* WHAT IS REQUIRED *
The data must be returned in full, with no character altered.

* INPUT *
######
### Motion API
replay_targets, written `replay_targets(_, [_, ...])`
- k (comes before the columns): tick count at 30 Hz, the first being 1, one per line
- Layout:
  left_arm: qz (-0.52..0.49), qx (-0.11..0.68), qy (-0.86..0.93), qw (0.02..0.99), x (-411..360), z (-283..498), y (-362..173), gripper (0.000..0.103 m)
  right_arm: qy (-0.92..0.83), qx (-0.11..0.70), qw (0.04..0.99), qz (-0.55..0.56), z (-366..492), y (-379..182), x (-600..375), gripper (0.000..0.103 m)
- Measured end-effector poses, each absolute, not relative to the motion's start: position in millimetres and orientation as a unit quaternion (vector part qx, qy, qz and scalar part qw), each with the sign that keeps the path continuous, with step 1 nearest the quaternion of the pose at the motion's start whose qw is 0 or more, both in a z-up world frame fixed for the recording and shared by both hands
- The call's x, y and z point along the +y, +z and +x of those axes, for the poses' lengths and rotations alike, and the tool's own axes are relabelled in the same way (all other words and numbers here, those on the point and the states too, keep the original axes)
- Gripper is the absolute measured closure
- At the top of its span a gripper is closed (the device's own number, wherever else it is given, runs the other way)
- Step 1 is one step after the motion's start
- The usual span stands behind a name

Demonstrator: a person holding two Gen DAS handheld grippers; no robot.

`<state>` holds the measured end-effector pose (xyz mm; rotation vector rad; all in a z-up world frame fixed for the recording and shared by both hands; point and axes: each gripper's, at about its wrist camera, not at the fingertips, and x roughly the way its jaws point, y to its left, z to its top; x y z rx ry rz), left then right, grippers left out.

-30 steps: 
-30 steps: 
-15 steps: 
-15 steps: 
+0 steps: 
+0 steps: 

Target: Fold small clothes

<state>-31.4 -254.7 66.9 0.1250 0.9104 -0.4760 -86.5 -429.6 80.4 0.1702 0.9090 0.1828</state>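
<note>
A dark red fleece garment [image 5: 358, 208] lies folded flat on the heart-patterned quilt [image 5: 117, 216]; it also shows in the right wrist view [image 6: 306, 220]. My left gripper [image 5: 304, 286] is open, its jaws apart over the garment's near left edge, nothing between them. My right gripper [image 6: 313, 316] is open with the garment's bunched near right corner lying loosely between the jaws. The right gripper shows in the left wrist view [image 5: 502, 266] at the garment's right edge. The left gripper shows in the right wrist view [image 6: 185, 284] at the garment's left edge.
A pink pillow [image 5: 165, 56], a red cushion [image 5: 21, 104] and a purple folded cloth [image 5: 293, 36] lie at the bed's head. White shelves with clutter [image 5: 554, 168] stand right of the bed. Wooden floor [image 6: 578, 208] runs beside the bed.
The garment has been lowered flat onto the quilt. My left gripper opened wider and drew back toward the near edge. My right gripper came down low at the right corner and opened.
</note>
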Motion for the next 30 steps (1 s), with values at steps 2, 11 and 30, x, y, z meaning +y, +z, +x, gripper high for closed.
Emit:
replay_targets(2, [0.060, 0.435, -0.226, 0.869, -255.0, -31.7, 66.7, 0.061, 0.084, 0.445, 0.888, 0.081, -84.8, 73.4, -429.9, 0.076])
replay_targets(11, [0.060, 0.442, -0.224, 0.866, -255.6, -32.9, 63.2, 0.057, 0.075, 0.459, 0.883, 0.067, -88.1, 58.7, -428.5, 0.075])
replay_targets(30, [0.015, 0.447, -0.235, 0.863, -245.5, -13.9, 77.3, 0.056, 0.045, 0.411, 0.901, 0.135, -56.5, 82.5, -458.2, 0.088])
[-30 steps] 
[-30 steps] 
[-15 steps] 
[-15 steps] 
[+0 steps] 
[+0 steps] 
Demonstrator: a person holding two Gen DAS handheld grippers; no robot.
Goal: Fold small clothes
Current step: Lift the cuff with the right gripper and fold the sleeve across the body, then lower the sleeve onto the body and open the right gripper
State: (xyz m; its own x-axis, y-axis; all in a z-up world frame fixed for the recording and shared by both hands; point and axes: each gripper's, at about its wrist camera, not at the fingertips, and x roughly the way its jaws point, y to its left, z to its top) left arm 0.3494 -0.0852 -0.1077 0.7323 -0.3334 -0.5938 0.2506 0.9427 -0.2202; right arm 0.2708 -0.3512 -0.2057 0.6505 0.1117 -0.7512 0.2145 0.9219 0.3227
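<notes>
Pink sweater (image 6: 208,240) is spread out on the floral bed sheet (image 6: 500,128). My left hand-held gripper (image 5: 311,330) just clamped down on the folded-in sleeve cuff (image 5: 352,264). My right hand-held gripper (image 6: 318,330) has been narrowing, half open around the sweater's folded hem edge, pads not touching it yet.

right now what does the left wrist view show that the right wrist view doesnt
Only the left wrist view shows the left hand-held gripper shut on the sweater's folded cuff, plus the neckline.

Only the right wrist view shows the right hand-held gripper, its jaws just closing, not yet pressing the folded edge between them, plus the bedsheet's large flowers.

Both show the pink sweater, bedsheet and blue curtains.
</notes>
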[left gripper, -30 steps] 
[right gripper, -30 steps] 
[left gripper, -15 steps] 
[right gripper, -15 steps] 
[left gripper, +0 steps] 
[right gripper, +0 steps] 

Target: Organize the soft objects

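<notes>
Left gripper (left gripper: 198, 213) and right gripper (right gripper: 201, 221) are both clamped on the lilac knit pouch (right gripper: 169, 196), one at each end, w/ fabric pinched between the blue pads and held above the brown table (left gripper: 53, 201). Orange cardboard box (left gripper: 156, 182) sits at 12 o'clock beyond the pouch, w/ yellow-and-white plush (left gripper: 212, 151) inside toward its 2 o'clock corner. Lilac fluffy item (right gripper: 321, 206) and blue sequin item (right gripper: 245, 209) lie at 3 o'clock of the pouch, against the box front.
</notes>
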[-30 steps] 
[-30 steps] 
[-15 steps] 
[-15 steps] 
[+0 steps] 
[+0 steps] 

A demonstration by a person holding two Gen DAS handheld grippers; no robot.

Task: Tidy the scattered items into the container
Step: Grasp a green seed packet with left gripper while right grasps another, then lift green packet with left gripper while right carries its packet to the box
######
* WRITTEN ANSWER *
### Motion API
replay_targets, written `replay_targets(_, [_, ...])`
- k (comes before the columns): tick count at 30 Hz, the first being 1, one per line
- Layout:
  left_arm: qz (-0.52..0.49), qx (-0.11..0.68), qy (-0.86..0.93), qw (0.02..0.99), x (-411..360), z (-283..498), y (-362..173), gripper (0.000..0.103 m)
  right_arm: qy (-0.92..0.83), qx (-0.11..0.70), qw (0.04..0.99), qz (-0.55..0.56), z (-366..492), y (-379..182), x (-600..375), gripper (0.000..0.103 m)
- Measured end-effector poses, each absolute, not relative to the motion's start: position in millimetres and orientation as a unit quaternion (vector part qx, qy, qz and scalar part qw), each with the sign that keeps the path continuous, with step 1 nearest the quaternion of the pose at the motion's start whose qw is 0 or more, both in a z-up world frame fixed for the recording and shared by both hands
- The call's x, y and z point along the +y, +z and +x of those axes, for the poses' lengths and rotations alike, and the tool's own axes are relabelled in the same way (all other words and numbers here, those on the point and the states too, keep the original axes)
- Gripper is the absolute measured closure
- At the top of its span a gripper is closed (the device's own number, wherever else it is given, runs the other way)
- Step 1 is one step after the motion's start
- The usual span stands behind a name

Demonstrator: a person holding two Gen DAS handheld grippers; no robot.

`<state>` holds the measured end-effector pose (xyz mm; rotation vector rad; all in a z-up world frame fixed for the recording and shared by both hands; point and axes: each gripper's, at about its wrist camera, not at the fingertips, and x roughly the way its jaws point, y to its left, z to its top; x y z rx ry rz), left then right, grippers left out.

-30 steps: 
-30 steps: 
-15 steps: 
-15 steps: 
+0 steps: 
+0 steps: 

Target: Fold small clothes

<state>-31.4 -254.7 66.9 0.1250 0.9104 -0.4760 -86.5 -429.6 80.4 0.1702 0.9090 0.1828</state>
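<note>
A dark red fleece garment [image 5: 358, 208] lies folded flat on the heart-patterned quilt [image 5: 117, 216]; it also shows in the right wrist view [image 6: 306, 220]. My left gripper [image 5: 304, 286] is open, its jaws apart over the garment's near left edge, nothing between them. My right gripper [image 6: 313, 316] is open with the garment's bunched near right corner lying loosely between the jaws. The right gripper shows in the left wrist view [image 5: 502, 266] at the garment's right edge. The left gripper shows in the right wrist view [image 6: 185, 284] at the garment's left edge.
A pink pillow [image 5: 165, 56], a red cushion [image 5: 21, 104] and a purple folded cloth [image 5: 293, 36] lie at the bed's head. White shelves with clutter [image 5: 554, 168] stand right of the bed. Wooden floor [image 6: 578, 208] runs beside the bed.
The garment has been lowered flat onto the quilt. My left gripper opened wider and drew back toward the near edge. My right gripper came down low at the right corner and opened.
</note>
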Motion for the next 30 steps (1 s), with values at steps 2, 11 and 30, x, y, z meaning +y, +z, +x, gripper high for closed.
Emit:
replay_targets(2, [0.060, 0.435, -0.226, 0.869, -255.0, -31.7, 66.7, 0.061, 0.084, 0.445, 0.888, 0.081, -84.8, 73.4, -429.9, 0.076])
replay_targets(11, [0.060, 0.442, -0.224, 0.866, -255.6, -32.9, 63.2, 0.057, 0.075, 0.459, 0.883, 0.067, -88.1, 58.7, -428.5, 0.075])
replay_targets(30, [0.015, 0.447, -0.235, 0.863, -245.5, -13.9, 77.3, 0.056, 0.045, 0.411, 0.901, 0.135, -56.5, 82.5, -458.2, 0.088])
[-30 steps] 
[-30 steps] 
[-15 steps] 
[-15 steps] 
[+0 steps] 
[+0 steps] 
Demonstrator: a person holding two Gen DAS handheld grippers; no robot.
Goal: Fold small clothes
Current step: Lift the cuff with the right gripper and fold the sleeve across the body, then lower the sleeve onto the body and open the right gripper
State: (xyz m; its own x-axis, y-axis; all in a z-up world frame fixed for the recording and shared by both hands; point and axes: each gripper's, at about its wrist camera, not at the fingertips, and x roughly the way its jaws point, y to its left, z to its top) left arm 0.3494 -0.0852 -0.1077 0.7323 -0.3334 -0.5938 0.2506 0.9427 -0.2202; right arm 0.2708 -0.3512 -0.2057 0.6505 0.1117 -0.7512 0.2145 0.9219 0.3227
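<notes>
Pink sweater (image 6: 208,240) is spread out on the floral bed sheet (image 6: 500,128). My left hand-held gripper (image 5: 311,330) just clamped down on the folded-in sleeve cuff (image 5: 352,264). My right hand-held gripper (image 6: 318,330) has been narrowing, half open around the sweater's folded hem edge, pads not touching it yet.

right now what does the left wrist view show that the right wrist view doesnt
Only the left wrist view shows the left hand-held gripper shut on the sweater's folded cuff, plus the neckline.

Only the right wrist view shows the right hand-held gripper, its jaws just closing, not yet pressing the folded edge between them, plus the bedsheet's large flowers.

Both show the pink sweater, bedsheet and blue curtains.
</notes>
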[left gripper, -30 steps] 
[right gripper, -30 steps] 
[left gripper, -15 steps] 
[right gripper, -15 steps] 
[left gripper, +0 steps] 
[right gripper, +0 steps] 

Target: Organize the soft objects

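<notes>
Left gripper (left gripper: 198, 213) and right gripper (right gripper: 201, 221) are both clamped on the lilac knit pouch (right gripper: 169, 196), one at each end, w/ fabric pinched between the blue pads and held above the brown table (left gripper: 53, 201). Orange cardboard box (left gripper: 156, 182) sits at 12 o'clock beyond the pouch, w/ yellow-and-white plush (left gripper: 212, 151) inside toward its 2 o'clock corner. Lilac fluffy item (right gripper: 321, 206) and blue sequin item (right gripper: 245, 209) lie at 3 o'clock of the pouch, against the box front.
</notes>
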[-30 steps] 
[-30 steps] 
[-15 steps] 
[-15 steps] 
[+0 steps] 
[+0 steps] 

A demonstration by a person holding two Gen DAS handheld grippers; no robot.

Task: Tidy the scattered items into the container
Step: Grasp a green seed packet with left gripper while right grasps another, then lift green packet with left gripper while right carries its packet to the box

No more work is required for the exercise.